Cette œuvre monumentale, fruit d’une mobilisation citoyenne orchestrée par Max Havelaar France, interpelle directement les législateurs sur l’urgence d’agir pour garantir une rémunération juste des agriculteurs. L’initiative s’accompagne d’une pétition pour l’instauration de prix planchers agricoles, mesure concrète pour extraire les producteurs français du seuil de pauvreté. Cette alliance entre art et revendication sociale marque-t-elle le début d’un changement structurel tant attendu ?
Une fresque symbolique pour dénoncer les revenus précaires des agriculteurs
Ce lundi 26 mai 2025, le mur de l’Assemblée nationale accueillera une œuvre monumentale signée Onespone. Cette fresque visuelle met en lumière la réalité des agriculteurs français face à leurs difficultés financières quotidiennes. L’artiste traduit par ses couleurs et formes un appel vibrant à la création artistique engagée au service d’une cause sociale majeure.
Derrière cette initiative portée par Max Havelaar France se cache une volonté claire : porter au cœur du pouvoir législatif un message militant fort sur les conditions économiques agricoles actuelles.
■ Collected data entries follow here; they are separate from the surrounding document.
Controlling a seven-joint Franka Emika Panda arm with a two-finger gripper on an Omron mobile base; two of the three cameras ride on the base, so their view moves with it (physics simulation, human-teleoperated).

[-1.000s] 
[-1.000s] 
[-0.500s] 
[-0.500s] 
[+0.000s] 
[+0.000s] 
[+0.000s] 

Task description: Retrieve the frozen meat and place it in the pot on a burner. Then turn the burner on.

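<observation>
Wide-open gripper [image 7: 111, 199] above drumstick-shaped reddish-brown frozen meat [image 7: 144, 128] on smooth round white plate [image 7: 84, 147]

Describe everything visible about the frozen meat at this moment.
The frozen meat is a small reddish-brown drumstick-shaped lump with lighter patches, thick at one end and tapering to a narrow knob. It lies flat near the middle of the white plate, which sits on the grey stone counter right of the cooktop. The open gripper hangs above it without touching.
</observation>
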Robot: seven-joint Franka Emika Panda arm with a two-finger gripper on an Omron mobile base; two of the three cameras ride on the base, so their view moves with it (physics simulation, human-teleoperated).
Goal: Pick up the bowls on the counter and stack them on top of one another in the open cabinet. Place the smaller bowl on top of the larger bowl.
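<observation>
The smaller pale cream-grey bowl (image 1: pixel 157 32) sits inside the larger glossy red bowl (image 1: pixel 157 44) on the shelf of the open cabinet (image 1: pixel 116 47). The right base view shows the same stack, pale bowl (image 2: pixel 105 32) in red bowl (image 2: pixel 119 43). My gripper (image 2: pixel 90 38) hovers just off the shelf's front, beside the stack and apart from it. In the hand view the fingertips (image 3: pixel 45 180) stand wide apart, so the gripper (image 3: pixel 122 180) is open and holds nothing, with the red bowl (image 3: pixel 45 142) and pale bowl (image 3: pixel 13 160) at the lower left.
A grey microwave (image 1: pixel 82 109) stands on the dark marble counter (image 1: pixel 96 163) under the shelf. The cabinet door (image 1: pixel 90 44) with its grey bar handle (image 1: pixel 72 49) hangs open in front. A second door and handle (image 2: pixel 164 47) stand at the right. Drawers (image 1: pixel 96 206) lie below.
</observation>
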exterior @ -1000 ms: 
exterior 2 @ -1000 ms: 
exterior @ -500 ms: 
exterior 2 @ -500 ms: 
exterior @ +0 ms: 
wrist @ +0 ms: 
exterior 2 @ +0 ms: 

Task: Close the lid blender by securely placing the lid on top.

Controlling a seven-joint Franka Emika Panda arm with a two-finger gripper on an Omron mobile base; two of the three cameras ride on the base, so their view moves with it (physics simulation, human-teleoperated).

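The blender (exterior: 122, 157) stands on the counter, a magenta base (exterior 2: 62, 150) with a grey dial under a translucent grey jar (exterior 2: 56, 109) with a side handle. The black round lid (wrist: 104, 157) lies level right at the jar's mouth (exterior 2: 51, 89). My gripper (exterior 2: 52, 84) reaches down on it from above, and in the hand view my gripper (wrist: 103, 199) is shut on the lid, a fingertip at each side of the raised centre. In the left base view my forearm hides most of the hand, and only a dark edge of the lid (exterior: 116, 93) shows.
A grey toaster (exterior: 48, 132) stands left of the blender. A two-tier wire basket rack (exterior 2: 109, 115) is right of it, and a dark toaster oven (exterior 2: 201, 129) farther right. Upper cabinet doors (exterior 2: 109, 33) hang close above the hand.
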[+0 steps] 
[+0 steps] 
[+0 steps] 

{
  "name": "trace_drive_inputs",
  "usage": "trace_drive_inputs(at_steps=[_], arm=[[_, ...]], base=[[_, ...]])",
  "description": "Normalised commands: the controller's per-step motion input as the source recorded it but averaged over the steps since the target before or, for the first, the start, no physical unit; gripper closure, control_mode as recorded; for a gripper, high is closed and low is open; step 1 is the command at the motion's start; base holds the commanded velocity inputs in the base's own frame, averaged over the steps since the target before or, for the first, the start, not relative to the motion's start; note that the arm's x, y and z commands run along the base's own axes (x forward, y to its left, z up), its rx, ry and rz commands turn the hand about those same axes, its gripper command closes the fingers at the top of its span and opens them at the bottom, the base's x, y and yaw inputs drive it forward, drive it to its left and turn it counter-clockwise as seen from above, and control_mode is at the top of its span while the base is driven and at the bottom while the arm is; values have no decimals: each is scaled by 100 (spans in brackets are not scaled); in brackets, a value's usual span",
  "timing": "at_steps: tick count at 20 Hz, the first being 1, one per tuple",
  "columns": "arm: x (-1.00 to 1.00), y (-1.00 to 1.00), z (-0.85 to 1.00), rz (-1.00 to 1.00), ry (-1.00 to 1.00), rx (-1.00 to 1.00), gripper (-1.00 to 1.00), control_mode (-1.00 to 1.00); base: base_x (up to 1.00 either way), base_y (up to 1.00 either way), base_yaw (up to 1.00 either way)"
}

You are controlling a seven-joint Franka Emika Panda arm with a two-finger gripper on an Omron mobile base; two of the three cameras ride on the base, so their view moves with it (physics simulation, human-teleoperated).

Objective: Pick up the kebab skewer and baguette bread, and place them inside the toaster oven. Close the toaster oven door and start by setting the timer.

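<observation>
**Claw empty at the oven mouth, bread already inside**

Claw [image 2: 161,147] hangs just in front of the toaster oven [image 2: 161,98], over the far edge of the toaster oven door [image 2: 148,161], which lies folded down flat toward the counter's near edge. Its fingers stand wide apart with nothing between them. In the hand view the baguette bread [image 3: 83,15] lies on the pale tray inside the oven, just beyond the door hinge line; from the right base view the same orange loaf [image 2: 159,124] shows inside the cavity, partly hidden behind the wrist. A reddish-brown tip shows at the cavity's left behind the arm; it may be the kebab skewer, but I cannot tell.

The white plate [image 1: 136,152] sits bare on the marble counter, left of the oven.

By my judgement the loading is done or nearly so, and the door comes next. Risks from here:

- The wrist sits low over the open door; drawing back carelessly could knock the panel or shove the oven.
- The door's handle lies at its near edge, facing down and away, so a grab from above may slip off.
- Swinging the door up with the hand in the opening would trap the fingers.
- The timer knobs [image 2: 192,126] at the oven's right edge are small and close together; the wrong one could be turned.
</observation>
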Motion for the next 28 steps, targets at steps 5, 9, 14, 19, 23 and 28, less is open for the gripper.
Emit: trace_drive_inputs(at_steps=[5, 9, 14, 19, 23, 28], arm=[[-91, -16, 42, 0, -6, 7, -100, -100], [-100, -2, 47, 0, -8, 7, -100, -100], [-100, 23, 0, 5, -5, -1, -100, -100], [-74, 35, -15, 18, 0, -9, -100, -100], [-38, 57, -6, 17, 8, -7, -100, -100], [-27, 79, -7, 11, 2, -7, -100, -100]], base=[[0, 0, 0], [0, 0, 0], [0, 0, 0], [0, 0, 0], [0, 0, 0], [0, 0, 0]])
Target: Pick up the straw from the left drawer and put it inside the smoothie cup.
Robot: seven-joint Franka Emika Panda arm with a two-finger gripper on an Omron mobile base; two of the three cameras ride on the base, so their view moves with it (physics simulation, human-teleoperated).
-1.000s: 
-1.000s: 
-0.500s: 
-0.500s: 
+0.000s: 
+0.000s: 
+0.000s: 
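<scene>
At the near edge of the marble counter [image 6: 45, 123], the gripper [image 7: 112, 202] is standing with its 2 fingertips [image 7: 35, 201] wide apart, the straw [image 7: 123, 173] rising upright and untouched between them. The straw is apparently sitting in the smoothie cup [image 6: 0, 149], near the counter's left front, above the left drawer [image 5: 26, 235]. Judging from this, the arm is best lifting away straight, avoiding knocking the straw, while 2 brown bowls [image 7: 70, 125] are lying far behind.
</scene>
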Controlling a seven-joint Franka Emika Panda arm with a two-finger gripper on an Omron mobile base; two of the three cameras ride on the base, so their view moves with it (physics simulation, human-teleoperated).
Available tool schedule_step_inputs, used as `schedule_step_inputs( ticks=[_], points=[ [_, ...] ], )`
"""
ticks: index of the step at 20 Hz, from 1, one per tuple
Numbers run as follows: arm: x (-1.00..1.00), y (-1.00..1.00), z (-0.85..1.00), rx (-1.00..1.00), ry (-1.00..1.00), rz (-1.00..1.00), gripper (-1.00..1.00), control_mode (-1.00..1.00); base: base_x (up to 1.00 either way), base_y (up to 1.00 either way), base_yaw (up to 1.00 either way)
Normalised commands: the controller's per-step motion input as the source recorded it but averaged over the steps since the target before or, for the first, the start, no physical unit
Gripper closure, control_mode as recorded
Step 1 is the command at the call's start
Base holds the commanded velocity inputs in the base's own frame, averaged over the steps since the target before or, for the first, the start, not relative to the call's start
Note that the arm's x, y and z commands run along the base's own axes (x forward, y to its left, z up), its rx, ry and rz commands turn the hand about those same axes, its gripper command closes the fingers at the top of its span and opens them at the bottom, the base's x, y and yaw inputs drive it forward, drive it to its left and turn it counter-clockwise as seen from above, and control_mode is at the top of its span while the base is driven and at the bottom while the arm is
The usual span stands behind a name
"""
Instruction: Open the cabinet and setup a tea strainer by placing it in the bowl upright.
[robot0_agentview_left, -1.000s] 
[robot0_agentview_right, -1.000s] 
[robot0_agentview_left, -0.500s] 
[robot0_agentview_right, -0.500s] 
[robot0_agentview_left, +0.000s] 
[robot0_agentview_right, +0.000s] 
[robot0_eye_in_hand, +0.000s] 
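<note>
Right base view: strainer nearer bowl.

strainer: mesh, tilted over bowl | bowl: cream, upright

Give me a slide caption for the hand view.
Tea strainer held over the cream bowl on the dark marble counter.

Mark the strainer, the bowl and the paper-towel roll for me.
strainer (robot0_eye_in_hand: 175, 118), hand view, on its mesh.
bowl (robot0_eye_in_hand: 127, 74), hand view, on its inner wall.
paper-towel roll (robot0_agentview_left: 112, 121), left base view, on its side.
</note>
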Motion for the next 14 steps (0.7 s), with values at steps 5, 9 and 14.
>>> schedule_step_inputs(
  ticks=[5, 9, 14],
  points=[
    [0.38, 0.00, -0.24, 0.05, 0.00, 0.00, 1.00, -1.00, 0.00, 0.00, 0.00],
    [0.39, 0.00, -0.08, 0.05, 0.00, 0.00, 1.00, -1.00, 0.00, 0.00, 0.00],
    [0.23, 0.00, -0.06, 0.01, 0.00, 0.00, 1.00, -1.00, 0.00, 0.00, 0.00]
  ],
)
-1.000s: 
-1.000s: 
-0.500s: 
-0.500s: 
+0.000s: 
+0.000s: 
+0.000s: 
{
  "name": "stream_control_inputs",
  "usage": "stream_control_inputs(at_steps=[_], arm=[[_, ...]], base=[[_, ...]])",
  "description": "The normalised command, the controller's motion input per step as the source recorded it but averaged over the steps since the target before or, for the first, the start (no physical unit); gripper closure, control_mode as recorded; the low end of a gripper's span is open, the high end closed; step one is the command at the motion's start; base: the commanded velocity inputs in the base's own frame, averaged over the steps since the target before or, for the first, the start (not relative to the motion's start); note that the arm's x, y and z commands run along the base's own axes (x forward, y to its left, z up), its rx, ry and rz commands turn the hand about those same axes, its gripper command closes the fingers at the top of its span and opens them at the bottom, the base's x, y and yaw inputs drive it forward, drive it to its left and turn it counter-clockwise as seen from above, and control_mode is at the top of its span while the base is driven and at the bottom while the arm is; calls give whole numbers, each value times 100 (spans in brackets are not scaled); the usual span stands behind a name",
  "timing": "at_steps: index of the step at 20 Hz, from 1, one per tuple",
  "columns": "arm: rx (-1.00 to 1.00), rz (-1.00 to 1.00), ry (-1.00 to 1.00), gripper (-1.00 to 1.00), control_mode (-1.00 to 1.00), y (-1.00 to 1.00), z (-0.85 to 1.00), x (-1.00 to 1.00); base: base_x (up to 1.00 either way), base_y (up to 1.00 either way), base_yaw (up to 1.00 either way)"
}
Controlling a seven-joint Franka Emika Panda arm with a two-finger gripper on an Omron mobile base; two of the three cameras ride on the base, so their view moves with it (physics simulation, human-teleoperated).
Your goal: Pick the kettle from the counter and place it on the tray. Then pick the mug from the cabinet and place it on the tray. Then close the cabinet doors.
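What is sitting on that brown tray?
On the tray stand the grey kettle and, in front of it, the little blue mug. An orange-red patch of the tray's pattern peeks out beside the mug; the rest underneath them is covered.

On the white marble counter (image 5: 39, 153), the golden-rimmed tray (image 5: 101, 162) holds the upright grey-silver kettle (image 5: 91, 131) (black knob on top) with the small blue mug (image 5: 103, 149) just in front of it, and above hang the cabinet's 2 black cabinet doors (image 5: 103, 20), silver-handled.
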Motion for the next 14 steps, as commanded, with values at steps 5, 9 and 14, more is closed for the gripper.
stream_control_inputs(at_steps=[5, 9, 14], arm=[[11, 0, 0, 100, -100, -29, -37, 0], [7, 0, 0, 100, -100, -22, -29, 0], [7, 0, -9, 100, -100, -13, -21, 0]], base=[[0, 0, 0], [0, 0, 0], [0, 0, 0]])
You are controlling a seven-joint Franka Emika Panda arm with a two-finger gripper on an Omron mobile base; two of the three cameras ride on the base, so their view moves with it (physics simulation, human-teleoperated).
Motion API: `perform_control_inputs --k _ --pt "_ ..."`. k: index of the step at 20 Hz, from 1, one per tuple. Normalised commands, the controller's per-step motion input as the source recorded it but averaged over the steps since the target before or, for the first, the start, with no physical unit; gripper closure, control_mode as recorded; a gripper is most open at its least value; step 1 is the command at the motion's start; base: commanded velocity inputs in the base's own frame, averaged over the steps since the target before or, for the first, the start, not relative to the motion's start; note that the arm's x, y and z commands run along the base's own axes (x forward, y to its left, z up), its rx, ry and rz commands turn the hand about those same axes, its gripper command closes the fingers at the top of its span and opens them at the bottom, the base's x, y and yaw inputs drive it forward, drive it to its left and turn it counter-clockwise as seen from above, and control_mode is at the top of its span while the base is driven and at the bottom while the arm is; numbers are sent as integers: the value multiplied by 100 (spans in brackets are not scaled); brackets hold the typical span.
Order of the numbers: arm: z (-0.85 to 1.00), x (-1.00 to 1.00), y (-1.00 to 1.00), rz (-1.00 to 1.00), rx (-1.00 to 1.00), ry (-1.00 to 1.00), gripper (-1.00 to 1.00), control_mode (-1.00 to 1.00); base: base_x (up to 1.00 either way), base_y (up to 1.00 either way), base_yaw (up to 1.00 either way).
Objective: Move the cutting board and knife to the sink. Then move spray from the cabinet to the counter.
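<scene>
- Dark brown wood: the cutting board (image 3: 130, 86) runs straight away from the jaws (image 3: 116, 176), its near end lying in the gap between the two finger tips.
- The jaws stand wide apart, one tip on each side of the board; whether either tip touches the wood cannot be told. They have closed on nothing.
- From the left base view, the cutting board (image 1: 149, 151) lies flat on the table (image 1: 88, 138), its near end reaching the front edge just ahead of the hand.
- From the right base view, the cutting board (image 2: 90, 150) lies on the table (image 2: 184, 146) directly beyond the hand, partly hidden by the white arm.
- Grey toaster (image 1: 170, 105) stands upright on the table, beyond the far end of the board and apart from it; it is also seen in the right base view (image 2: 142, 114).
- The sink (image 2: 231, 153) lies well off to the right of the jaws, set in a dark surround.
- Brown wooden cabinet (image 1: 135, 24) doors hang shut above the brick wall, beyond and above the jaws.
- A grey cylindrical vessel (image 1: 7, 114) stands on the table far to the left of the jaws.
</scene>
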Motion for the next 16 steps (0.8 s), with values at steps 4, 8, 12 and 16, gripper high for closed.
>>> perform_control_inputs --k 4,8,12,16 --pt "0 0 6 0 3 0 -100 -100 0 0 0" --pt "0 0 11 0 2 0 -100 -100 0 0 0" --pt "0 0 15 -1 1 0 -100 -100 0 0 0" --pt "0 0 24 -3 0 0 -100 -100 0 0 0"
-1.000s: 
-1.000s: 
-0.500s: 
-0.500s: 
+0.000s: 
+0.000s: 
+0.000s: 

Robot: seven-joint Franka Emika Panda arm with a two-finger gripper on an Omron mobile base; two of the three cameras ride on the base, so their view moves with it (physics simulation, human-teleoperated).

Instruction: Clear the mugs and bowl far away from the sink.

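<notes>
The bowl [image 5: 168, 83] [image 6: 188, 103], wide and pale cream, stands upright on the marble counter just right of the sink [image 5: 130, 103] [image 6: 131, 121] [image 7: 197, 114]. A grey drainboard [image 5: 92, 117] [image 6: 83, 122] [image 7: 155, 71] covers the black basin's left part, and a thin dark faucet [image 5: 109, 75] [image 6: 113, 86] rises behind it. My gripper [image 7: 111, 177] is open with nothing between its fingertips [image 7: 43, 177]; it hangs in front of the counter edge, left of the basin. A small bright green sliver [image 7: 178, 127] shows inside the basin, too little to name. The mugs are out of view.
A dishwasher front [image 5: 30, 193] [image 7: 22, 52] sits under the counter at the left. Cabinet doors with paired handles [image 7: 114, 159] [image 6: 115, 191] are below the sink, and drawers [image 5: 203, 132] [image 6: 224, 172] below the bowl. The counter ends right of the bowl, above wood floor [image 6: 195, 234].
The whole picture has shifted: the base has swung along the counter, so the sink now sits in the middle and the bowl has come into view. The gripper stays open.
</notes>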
La pétition accompagnant l’événement réclame l’instauration de prix planchers pour garantir aux producteurs une rémunération minimale garantie, élément fondamental pour sortir le monde agricole de sa précarité structurelle.
L’appel pressant aux parlementaires pour garantir des prix équitables
Face à cette fresque, les députés sont directement interpellés sur leur responsabilité dans la résolution de la crise agricole. Max Havelaar France souligne l’urgence d’adopter des mesures législatives nécessaires pour transformer durablement le modèle économique agricole. L’ONG plaide pour que l’Assemblée nationale concrétise les objectifs Egalim équitables trop longtemps restés lettre morte.
« Nos agriculteurs ne peuvent plus attendre », déclare Blaise Desbordes de Max Havelaar, rappelant que chaque jour sans action urgente des députés aggrave la situation des exploitations familiales. Les propositions ONG Max Havelaar s’articulent autour d’un principe simple : sans intervention politique indispensable fixant des prix minimums, le secteur continuera sa descente vers une précarité généralisée.